To the Editor:
During the 60s, there was a major debate about whether the U.S. should orient our budget towards guns or butter. Those terms have disappeared today, but the issue hasn't: Do we want guns or butter?
One side is presently being discussed, but not the other. We have seen endless media headlines about Biden's $3.2 trillion "socialist" budget (now down to $1.75 trillion), but rarely is it mentioned that this is for 10 years or $350 billion a year (now $175 billion a year). Is that a lot? Sure, but not compared to the over $740 billion a year on the military or $7.5 trillion for that same 10-year period.
Is that a lot? Well, the combined spending of our major adversaries (China and Russia) is $310 billion a year, which must be enough for their defense because I haven't heard of either of them being threatened or invaded recently.
Now, suppose that we subtract the combined spending of our major adversaries from our current military budget. What do you get? Well over $400 billion - more than enough to pay for the original amount Biden and the Democrats proposed spending per year on enlarged Medicaid, hearing aids for seniors, preschooling, paid parental leave, etc.

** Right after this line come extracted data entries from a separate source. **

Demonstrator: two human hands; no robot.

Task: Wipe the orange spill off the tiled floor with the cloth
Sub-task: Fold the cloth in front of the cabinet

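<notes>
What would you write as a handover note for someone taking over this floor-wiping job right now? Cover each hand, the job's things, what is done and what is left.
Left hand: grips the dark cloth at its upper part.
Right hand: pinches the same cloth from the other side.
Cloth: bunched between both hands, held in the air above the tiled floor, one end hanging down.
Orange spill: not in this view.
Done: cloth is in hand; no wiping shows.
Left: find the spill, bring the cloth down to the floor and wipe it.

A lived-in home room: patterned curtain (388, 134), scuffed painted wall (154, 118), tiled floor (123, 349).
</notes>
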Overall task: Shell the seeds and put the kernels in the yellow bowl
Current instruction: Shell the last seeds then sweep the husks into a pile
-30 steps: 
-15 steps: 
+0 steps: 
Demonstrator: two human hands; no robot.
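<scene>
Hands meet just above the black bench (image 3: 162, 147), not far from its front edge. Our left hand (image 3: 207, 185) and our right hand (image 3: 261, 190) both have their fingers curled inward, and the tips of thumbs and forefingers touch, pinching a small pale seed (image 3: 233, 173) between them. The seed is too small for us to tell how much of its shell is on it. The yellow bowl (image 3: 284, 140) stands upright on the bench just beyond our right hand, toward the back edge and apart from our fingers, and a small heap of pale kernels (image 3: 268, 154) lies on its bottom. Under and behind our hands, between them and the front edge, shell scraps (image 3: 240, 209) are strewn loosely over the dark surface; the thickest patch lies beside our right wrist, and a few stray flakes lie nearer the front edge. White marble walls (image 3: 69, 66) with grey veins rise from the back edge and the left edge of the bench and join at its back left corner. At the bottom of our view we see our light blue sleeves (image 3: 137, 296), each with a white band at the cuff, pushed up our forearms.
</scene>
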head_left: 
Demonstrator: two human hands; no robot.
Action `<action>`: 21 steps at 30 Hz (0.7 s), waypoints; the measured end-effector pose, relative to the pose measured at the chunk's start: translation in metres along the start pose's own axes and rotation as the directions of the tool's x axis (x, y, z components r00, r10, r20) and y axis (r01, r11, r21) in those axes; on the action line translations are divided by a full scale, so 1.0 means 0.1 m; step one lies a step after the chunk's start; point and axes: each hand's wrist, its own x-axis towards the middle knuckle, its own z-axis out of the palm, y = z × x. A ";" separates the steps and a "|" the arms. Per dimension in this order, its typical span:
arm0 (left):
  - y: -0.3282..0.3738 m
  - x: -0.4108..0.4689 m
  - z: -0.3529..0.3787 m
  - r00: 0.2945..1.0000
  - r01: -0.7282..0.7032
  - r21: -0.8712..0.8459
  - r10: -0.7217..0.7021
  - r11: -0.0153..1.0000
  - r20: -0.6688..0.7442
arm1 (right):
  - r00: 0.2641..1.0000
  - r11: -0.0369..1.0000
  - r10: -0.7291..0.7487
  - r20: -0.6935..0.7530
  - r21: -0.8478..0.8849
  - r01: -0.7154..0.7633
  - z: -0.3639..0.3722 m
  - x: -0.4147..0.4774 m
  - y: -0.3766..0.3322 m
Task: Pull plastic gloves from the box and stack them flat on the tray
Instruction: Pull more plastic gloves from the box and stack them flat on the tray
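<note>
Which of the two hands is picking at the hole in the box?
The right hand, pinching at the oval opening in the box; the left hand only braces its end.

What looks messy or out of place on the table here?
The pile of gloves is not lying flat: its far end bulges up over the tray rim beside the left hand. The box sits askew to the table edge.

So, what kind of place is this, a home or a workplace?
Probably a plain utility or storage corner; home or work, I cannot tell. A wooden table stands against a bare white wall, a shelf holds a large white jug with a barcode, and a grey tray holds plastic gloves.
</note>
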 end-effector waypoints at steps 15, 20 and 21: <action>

The point is that when Van Drew claims we can't afford to add more to the deficit, he intentionally ignores saying that we could afford the Biden plan and a military budget 33% larger than our two combined adversaries.
Just as important, the issue today, unlike during the 60s, when incomes were much more equal, is guns vs. butter vs. money for the rich. The income of the top 1% is now 16% of the total U.S. yearly income, or $3 trilliona year, and most of that income comes not from work, but ownership of stocks and bonds, etc.
The real issue is how to distribute money in the U.S. To the military, middle/lower class social programs, or to the pockets of the rich through Wall Street? The money is there; the question is one of who should get it or keep it. In short, a question of values.
I realize that this sort of analysis and all these numbers makes the average voter's head spin, but the reality is what it is and if we want to make good policy, we're going to have to face it.
It would be a good idea to put all of the cards on the table before we decide on who gets what. Suppose we cut the military budget down to $550 billion vs. the $740 billion today. Combine that with a small 6% increase on the top 1% by simply making the Social Security tax on all their income. Those small steps would fund a number of important climate, infrastructure, and social goals.
I say all this as a HNWI (high-net-worth individual) who has lived off the stock market for 25 years and is a proud grandparent of a marine sergeant, as well as a concerned citizen.